**WHAT THE TASK ASKS:**
In how many lines of the material below does the string "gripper" appear? Answer with a single number.

**SUPPLIED DATA:**
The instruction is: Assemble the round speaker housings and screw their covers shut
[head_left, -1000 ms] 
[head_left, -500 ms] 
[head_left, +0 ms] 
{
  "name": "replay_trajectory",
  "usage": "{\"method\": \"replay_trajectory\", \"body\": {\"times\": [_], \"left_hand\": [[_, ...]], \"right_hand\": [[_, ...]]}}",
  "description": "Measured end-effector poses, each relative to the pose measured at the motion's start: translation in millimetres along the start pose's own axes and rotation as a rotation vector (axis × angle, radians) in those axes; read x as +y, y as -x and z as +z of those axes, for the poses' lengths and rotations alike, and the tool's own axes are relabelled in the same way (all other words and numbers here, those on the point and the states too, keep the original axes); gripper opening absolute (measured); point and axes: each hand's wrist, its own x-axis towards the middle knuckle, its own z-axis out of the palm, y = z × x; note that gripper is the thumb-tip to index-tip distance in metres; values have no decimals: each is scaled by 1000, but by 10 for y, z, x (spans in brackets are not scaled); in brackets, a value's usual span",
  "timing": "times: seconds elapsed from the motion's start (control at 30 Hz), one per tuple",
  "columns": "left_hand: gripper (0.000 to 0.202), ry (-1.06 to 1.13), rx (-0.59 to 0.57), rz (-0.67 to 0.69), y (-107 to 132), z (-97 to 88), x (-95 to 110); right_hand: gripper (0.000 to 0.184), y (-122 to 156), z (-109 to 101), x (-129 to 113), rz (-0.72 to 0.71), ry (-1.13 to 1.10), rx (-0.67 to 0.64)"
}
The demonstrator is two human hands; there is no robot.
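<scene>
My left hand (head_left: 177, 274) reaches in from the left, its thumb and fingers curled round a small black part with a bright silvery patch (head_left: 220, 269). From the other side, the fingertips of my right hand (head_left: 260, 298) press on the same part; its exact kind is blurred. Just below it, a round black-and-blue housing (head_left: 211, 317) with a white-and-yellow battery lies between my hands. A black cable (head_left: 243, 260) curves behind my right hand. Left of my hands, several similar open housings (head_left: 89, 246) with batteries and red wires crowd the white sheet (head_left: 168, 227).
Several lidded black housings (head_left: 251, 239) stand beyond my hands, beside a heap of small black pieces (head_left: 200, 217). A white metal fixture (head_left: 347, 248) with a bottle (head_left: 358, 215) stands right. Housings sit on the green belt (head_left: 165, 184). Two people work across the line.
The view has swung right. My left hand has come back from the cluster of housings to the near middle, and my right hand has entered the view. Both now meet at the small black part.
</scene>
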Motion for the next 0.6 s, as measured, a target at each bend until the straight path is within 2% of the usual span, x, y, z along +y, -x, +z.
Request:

**SOLUTION TO THE PROBLEM:**
2